Having returned home, Aktuna specialised in neuropsychiatry at the Gülhane Military Medical Academy in Ankara, finishing in 1962. He then served in the army as medical officer at various places in Turkey. Between 1967-1989, he was lecturer at the Kabul Military Hospital in Afghanistan. In 1970, he retired from the Turkish Army in the rank of a lieutenant colonel.

Civil Service

Switched over to civil service, he firstly was appointed Assistant Chief Physician at the Psychology Clinic of Şişli Children’s Hospital in Istanbul. He later became the chief of that clinic.

Between 1972-1973, Aktuna sojourned in Austria to pursue advanced studies in neurology and electroencephalography (EEG) at the Neurological Clinic of the University of Vienna.

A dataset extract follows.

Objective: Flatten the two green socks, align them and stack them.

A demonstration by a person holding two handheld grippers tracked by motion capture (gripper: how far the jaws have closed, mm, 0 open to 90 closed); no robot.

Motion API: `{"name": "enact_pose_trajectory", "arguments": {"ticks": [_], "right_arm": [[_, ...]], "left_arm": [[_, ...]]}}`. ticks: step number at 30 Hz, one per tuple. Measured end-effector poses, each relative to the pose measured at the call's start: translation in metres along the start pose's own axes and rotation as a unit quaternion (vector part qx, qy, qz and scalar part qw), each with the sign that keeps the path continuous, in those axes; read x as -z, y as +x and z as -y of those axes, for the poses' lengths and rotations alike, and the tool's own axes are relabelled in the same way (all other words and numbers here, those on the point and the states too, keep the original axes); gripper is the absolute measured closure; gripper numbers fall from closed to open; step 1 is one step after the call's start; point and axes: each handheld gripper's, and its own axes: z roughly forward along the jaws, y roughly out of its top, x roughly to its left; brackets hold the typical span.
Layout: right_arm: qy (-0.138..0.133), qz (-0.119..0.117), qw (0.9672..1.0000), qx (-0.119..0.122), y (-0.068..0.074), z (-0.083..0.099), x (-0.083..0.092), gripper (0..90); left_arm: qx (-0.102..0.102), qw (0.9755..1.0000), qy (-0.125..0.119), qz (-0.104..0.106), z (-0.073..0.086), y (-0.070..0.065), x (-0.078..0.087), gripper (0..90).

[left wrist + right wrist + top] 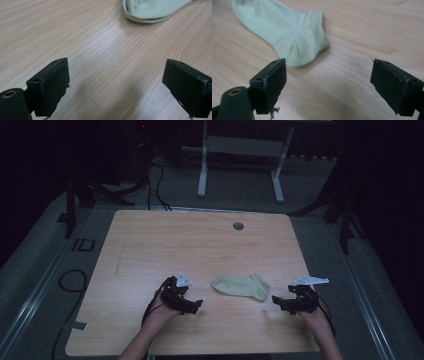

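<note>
Looking down from the high view, we see a pale green ankle sock (241,286) lying flat on the light wooden surface (165,245), in the near half and a little right of the middle. Its rounded toe points toward our left and its ribbed cuff and heel toward our right.

Our left tongs (196,305) sit just beside the toe end, low over the wood, held in the left hand (159,314). Our right tongs (276,300) sit just beside the heel end, held in the right hand (316,317). The sock lies between the two, and neither touches it.

In the left gripper view, the left tongs (116,82) stand wide apart with bare wood grain between the jaws; the sock's toe (152,10) shows at the upper edge, ahead and slightly to the right of the gap.

In the right gripper view, the right tongs (328,85) are likewise spread wide with nothing between them. The sock (287,32) lies ahead and to the left, its heel fold near the tip of the left jaw, though we cannot tell whether fabric and jaw meet.

A small grey round grommet (238,226) sits in the surface near the far edge, well apart from the sock.
</note>
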Motion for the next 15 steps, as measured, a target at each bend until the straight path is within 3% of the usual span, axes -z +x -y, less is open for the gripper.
{"name": "enact_pose_trajectory", "arguments": {"ticks": [12,15], "right_arm": [[-0.016,0.003,0.9998,-0.012,0.003,0.016,0.008,13.1],[-0.008,0.005,0.9999,-0.006,0.004,0.021,0.007,13.1]], "left_arm": [[0.011,0.9999,-0.007,-0.009,0.024,0.006,0.012,7.2],[0.012,0.9998,-0.006,-0.013,0.028,0.007,0.013,7.2]]}}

In 1979, Yıldırım Aktuna was appointed Chief Physician of the Bakırköy Psychiatric Hospital in Istanbul, the largest of its art in the country. He modernised the hospital, and devoted himself to raise consciousness for public mental health and to develop contemporary policies on this subject. He established in 1983 an alcohol and drug rehabilitation centre within this hospital, the first facility in Turkey to conduct medical and psychotherapeutic treatment and research for dependency on psychoactive substances as well. For these activities, he was honoured several times by various organisations.